Saved data entries
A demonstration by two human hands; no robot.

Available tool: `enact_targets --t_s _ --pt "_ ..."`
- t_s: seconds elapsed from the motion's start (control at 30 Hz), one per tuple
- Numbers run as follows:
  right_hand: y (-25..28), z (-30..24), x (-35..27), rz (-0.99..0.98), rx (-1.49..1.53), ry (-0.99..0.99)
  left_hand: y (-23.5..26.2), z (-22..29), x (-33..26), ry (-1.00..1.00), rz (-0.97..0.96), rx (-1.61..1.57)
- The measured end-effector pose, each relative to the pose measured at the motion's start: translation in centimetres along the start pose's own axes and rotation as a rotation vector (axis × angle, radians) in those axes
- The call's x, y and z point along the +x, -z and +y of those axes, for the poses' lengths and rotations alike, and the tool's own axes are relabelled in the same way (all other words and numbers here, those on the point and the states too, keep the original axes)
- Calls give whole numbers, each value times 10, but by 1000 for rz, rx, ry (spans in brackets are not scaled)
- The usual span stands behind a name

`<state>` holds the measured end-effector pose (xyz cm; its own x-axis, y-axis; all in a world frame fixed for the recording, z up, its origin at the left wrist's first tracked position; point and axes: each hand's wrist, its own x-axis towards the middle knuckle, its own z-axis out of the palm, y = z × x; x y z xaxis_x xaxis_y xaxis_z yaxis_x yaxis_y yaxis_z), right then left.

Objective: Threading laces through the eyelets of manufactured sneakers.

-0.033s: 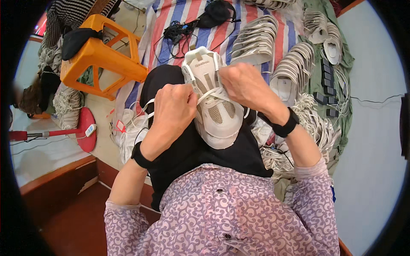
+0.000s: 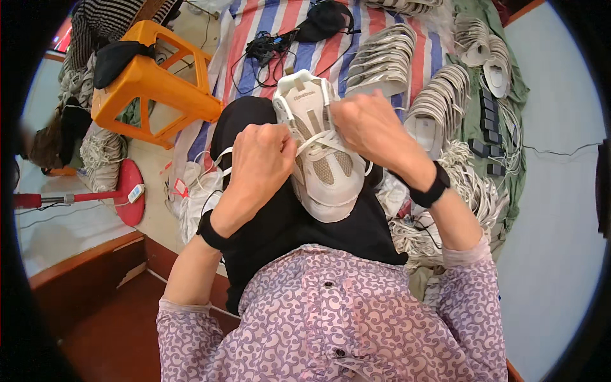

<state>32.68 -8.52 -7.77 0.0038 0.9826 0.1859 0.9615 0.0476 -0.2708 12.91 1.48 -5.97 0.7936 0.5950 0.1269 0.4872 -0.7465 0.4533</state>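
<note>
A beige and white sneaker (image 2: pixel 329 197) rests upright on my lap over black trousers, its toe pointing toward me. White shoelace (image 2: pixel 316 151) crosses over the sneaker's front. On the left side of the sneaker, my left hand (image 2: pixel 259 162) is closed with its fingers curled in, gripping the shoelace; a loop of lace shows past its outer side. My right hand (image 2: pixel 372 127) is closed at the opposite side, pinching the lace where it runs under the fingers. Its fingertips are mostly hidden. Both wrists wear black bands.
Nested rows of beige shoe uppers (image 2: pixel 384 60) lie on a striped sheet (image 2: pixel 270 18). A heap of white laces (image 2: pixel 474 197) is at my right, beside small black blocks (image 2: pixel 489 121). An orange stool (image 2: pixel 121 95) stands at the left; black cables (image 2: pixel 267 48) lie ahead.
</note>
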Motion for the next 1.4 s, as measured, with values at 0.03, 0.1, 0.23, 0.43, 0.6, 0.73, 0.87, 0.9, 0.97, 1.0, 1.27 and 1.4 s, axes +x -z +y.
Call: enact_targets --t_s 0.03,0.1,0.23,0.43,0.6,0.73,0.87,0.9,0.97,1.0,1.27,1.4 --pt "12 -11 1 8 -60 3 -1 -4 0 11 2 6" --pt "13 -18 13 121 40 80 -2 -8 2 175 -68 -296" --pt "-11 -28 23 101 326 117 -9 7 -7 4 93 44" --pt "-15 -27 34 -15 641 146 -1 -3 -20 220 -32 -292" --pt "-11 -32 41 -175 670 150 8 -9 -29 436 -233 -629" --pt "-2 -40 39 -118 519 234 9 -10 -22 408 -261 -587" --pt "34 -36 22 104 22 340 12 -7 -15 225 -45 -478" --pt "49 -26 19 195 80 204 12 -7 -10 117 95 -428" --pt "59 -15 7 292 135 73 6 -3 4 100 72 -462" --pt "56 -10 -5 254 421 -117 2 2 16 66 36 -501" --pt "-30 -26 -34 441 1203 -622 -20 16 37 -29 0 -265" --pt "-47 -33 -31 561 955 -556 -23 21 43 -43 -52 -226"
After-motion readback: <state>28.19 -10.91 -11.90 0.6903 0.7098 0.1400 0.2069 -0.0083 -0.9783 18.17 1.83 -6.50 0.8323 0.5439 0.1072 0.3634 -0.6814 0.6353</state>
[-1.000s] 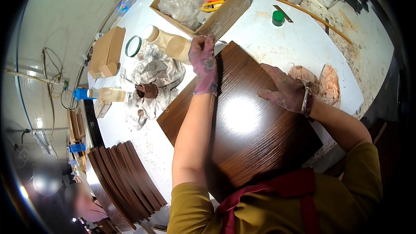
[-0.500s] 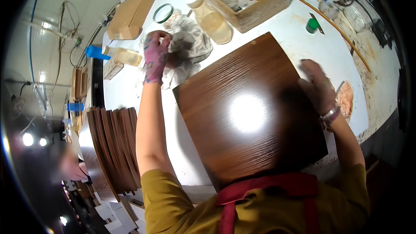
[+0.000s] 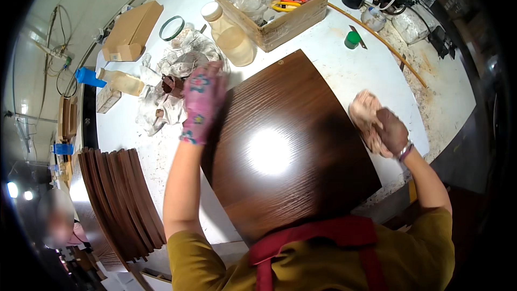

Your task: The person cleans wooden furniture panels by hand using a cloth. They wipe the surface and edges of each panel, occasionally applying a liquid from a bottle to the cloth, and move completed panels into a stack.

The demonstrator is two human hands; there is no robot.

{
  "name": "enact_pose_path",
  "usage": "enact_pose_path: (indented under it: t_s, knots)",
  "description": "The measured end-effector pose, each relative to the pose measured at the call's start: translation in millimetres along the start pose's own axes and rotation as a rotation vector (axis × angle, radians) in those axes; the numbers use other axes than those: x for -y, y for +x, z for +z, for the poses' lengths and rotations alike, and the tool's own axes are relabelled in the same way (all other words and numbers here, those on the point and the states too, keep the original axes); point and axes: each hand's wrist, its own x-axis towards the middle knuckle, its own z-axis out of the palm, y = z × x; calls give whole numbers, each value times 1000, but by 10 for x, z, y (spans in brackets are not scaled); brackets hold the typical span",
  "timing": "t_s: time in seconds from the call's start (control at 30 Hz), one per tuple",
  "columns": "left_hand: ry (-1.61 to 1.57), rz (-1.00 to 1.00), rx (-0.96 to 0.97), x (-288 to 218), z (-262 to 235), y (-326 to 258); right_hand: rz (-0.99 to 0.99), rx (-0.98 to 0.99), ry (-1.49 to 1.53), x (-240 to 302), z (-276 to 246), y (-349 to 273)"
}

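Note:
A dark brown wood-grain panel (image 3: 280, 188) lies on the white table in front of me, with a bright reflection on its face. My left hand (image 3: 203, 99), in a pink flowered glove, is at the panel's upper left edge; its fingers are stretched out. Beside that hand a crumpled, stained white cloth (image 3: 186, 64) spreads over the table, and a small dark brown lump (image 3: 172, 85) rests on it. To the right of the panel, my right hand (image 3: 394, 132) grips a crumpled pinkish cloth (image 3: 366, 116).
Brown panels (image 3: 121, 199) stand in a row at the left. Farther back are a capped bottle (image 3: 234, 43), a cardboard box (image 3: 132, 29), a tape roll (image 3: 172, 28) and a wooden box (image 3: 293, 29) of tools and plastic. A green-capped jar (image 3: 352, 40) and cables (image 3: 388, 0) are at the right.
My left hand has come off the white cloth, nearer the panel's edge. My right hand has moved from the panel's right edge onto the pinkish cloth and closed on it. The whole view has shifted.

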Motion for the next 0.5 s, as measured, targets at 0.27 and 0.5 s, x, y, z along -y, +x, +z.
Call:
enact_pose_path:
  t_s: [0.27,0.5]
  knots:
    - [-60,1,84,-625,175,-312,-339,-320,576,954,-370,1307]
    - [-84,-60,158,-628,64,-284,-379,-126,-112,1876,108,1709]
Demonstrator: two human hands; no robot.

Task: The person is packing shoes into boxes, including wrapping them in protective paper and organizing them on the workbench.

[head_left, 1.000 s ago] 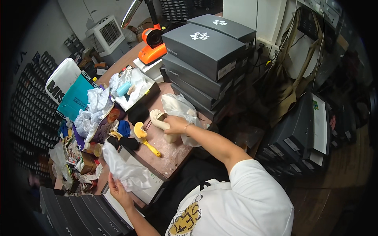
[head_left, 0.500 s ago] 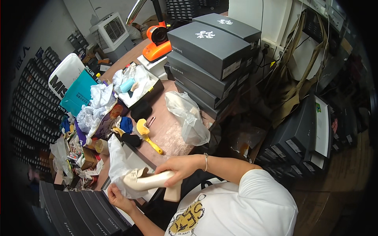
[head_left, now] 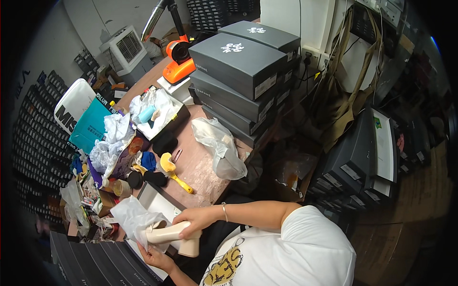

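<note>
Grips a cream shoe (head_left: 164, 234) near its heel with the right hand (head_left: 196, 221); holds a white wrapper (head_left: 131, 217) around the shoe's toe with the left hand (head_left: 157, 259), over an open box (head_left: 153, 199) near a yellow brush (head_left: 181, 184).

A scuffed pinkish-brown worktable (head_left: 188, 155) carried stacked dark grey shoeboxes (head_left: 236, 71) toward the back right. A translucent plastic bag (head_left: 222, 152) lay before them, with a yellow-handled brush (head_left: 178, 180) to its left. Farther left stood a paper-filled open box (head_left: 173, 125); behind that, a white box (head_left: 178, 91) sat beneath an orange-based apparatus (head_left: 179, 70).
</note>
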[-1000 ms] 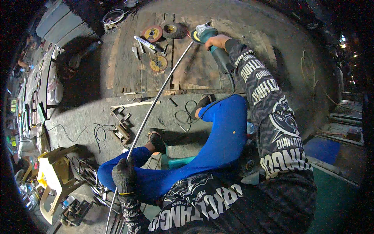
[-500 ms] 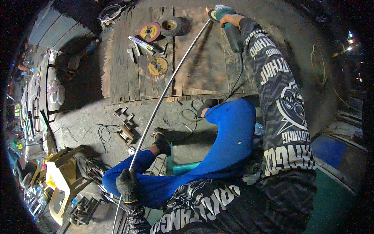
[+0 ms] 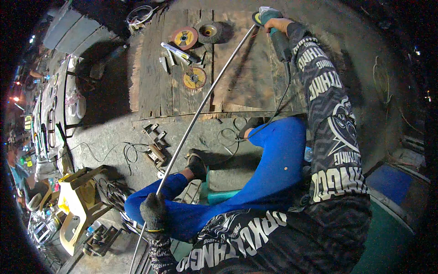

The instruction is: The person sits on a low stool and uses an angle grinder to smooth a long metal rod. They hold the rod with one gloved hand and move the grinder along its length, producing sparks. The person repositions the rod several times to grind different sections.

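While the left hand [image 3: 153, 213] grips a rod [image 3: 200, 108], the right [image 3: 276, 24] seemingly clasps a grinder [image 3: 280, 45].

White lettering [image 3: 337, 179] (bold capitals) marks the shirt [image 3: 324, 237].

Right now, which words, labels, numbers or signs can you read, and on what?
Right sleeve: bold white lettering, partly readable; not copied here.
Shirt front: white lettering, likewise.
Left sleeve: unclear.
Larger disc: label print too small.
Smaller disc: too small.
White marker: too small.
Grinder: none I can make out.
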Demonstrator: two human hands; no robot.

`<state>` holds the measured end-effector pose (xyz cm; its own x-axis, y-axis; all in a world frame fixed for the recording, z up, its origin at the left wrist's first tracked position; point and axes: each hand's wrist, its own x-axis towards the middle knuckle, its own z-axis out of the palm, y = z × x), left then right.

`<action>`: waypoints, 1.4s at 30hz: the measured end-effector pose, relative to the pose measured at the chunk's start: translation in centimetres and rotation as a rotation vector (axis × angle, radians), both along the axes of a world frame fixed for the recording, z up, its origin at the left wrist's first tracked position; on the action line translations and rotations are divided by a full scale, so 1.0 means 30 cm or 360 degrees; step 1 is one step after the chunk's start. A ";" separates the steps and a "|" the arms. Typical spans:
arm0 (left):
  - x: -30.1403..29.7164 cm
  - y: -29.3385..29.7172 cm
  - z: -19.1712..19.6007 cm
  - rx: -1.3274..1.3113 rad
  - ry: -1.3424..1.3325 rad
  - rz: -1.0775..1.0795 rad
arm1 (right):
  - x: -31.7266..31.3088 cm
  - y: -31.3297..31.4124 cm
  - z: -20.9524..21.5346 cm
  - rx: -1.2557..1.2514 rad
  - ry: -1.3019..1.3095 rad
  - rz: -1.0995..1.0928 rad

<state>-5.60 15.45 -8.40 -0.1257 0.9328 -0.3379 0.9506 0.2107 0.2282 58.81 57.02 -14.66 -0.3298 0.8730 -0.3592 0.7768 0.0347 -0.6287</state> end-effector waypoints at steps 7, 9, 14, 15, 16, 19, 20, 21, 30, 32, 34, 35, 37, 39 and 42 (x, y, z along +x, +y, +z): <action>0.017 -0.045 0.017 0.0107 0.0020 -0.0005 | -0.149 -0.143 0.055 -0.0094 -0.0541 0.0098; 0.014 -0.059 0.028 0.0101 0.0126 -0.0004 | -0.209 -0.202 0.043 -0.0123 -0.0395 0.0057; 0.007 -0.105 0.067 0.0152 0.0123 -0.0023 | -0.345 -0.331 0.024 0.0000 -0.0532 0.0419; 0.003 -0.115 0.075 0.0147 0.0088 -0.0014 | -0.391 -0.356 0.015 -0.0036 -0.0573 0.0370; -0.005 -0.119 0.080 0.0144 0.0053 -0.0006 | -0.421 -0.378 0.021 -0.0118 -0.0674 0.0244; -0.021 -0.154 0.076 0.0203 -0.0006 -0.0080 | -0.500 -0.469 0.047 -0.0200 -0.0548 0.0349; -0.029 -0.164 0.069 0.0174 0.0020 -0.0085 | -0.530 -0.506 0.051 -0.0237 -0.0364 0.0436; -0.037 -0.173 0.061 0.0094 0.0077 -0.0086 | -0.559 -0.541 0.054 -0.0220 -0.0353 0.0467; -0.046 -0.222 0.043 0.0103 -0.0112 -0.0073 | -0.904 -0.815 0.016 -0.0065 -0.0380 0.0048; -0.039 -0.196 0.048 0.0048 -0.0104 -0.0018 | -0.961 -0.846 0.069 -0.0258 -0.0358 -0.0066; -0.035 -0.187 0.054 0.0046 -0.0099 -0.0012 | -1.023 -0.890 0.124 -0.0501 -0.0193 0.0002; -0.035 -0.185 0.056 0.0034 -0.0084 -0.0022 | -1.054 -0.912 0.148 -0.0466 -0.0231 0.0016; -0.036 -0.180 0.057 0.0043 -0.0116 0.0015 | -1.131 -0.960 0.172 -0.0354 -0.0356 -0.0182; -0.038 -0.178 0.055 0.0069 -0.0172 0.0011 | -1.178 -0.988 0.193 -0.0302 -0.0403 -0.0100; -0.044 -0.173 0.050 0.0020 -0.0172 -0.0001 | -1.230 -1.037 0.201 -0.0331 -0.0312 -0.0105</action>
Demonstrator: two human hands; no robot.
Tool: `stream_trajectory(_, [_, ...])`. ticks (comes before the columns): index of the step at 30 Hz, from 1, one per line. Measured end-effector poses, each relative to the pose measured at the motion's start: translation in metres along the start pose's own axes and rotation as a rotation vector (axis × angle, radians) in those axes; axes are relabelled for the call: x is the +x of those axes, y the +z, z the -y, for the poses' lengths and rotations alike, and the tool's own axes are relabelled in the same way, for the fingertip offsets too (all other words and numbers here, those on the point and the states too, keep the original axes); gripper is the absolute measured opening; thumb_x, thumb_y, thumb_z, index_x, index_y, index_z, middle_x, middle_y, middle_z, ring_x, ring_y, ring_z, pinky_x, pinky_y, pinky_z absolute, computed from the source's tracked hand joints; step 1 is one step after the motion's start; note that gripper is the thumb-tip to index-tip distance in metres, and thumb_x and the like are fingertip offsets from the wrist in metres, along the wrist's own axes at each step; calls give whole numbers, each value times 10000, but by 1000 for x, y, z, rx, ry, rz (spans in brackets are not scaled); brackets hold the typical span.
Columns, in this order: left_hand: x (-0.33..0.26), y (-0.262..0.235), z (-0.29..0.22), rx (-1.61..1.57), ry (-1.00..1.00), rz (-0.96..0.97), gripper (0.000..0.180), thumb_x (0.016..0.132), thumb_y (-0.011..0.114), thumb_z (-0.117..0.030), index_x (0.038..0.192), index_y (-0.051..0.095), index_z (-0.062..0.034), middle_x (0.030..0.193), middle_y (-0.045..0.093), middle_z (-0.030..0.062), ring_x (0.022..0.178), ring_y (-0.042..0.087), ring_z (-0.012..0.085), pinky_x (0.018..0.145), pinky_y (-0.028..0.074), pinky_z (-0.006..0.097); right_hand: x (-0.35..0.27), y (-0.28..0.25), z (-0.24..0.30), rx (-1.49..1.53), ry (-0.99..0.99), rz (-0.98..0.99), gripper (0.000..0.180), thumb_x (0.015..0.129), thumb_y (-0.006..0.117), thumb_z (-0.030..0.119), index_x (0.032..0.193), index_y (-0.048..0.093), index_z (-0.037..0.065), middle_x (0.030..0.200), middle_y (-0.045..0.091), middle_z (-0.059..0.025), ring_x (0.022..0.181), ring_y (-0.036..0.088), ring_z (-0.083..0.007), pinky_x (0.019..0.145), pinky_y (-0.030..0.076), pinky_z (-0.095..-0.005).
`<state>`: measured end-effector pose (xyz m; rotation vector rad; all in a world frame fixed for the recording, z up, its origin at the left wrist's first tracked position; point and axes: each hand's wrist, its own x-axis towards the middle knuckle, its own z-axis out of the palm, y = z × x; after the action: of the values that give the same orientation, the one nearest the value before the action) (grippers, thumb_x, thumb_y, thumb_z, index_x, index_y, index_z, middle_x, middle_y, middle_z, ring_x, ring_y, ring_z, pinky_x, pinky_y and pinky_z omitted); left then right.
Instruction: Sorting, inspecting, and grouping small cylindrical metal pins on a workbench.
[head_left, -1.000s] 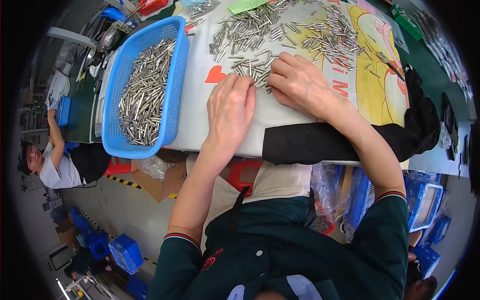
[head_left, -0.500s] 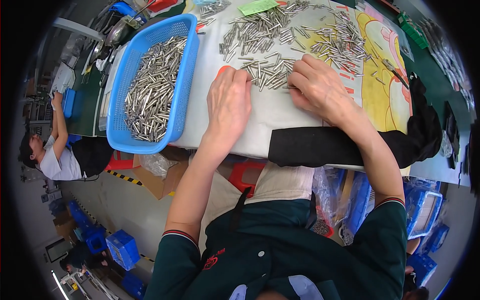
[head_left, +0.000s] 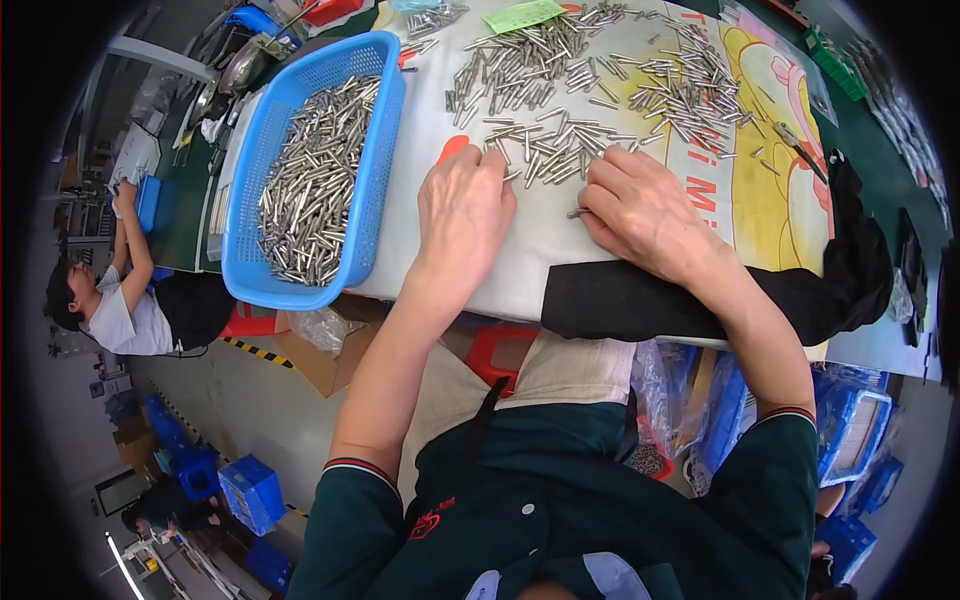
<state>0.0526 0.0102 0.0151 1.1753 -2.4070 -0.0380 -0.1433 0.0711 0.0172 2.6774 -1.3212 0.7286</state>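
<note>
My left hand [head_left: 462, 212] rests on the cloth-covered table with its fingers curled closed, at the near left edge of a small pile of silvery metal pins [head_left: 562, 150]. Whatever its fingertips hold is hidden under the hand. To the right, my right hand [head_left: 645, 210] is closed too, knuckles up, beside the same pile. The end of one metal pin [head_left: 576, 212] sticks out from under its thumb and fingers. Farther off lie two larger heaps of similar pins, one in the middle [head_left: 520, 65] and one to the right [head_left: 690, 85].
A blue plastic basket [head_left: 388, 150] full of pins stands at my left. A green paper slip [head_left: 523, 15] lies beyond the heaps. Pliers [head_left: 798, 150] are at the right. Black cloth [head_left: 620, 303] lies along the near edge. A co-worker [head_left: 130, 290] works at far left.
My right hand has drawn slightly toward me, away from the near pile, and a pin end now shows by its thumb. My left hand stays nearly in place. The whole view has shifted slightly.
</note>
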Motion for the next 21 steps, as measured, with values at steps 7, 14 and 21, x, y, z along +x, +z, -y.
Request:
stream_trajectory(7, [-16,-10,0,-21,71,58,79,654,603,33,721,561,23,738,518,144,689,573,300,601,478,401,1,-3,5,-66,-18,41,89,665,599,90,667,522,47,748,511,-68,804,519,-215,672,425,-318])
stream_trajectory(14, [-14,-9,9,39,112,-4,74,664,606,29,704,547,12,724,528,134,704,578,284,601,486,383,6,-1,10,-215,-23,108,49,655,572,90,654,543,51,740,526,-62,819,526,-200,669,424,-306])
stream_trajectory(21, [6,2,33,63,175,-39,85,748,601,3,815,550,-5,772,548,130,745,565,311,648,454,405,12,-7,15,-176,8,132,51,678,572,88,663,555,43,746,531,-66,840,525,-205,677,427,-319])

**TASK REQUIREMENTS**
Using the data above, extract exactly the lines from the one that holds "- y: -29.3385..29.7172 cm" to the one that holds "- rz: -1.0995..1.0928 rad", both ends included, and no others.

**EXERCISE ANSWER**
  - y: -29.3385..29.7172 cm
  - z: -19.1712..19.6007 cm
  - rx: -1.3274..1.3113 rad
  - ry: -1.3424..1.3325 rad
  - rz: -1.0775..1.0795 rad
arm1 (right):
  - x: -31.7266..31.3088 cm
  - y: -31.3297..31.4124 cm
  - z: -20.9524..21.5346 cm
  - rx: -1.2557..1.2514 rad
  - ry: -1.3019..1.3095 rad
  - rz: -1.0995..1.0928 rad

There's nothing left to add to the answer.